The company revised its guidance for Q4 and FY 2008 - and the stock went tumbling, down as much as 14 percent in after-hours trading. For the quarter, the company said revenues will be between $6 billion and $7 billion. Wall Street had been expecting $7 billion. For the year, Amazon cut its forecast to $18.46 billion to $19.46 billion. Analysts were expecting $19.49 billion.

Highlights from the quarter included:

  • Book titles for Kindle have grown to 185,000. The number of newspaper, magazine and blog offerings have each more than doubled since launch.
  • Amazon Payments launched two new products, Checkout by Amazon and Amazon Simple Pay, enabling merchants to allow their customers to use their Amazon account to complete a transaction.
  • Amazon Web Services (AWS) launched the Amazon Elastic Block Store (Amazon EBS), a new persistent storage feature for the Amazon Elastic Compute Cloud (Amazon EC2).
  • Oracle announced that they will be supporting Oracle Database 11g on Amazon EC2, as well as supporting other services such as Amazon S3.
  • Worldwide Media sales grew 19% to $2.49 billion, compared with $2.09 billion in third quarter 2007.
  • Worldwide Electronics & Other General Merchandise sales grew 52% to $1.64 billion, compared with $1.08 billion in third quarter 2007, and increased to 38% of worldwide net sales compared with 33%.
  • North America segment sales, representing the Companys U.S. and Canadian sites, were $2.30 billion, up 29% from third quarter 2007.
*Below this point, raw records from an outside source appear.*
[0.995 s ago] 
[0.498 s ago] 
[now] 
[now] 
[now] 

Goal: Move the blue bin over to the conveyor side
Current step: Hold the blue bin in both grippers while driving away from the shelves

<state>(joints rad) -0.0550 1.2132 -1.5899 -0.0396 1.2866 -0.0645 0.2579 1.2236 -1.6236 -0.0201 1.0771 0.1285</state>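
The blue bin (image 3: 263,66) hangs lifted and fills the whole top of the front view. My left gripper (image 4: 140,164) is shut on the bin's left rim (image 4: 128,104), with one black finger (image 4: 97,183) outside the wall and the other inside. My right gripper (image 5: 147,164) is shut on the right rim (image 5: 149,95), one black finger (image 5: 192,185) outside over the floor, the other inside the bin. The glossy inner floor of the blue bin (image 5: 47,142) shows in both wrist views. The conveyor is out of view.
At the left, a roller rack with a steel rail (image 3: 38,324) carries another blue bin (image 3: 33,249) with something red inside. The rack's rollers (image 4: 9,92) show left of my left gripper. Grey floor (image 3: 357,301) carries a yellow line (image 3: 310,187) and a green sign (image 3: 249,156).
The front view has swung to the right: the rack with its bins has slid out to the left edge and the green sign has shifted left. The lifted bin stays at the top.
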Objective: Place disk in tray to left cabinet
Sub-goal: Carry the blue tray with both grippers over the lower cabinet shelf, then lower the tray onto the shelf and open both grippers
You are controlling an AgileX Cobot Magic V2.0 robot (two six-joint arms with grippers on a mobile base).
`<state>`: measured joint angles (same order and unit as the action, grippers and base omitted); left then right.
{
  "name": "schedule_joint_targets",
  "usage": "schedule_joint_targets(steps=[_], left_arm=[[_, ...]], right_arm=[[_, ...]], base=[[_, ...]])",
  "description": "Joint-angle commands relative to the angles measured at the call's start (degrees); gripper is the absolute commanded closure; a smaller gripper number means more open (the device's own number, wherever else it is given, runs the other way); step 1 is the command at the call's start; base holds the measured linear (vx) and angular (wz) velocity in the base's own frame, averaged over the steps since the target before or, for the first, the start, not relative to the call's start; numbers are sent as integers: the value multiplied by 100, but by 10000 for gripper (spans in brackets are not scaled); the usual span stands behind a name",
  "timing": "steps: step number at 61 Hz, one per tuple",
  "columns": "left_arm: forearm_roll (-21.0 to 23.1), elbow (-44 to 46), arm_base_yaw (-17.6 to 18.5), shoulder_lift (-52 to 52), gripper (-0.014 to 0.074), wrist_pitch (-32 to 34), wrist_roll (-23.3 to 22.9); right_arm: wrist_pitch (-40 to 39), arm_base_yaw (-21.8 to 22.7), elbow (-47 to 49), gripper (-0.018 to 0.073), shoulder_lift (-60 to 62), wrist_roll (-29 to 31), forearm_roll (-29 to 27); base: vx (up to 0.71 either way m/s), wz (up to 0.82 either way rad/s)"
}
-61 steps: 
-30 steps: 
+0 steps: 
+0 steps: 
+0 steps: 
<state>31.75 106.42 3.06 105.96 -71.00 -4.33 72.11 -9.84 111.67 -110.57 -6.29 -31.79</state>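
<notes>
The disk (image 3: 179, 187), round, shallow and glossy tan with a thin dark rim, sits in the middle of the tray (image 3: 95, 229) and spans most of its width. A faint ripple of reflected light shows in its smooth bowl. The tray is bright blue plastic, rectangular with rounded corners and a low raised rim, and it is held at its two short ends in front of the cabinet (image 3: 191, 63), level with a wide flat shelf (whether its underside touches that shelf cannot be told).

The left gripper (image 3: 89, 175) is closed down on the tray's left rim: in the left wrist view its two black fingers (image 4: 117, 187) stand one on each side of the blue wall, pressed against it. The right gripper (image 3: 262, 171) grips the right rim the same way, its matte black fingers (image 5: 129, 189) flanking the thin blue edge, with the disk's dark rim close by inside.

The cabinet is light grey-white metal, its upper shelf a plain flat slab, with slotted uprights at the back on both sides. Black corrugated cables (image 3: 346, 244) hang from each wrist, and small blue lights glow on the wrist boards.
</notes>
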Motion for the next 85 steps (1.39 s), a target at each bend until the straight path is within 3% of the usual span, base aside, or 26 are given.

  • International segment sales, representing the Companys U.K., German, Japanese, French and Chinese sites, were $1.96 billion, up 33% from third quarter 2007, and increased to 46% of worldwide net sales compared with 45%. Excluding the favorable impact from year-over-year changes in foreign exchange rates throughout the quarter, International sales grew 28%.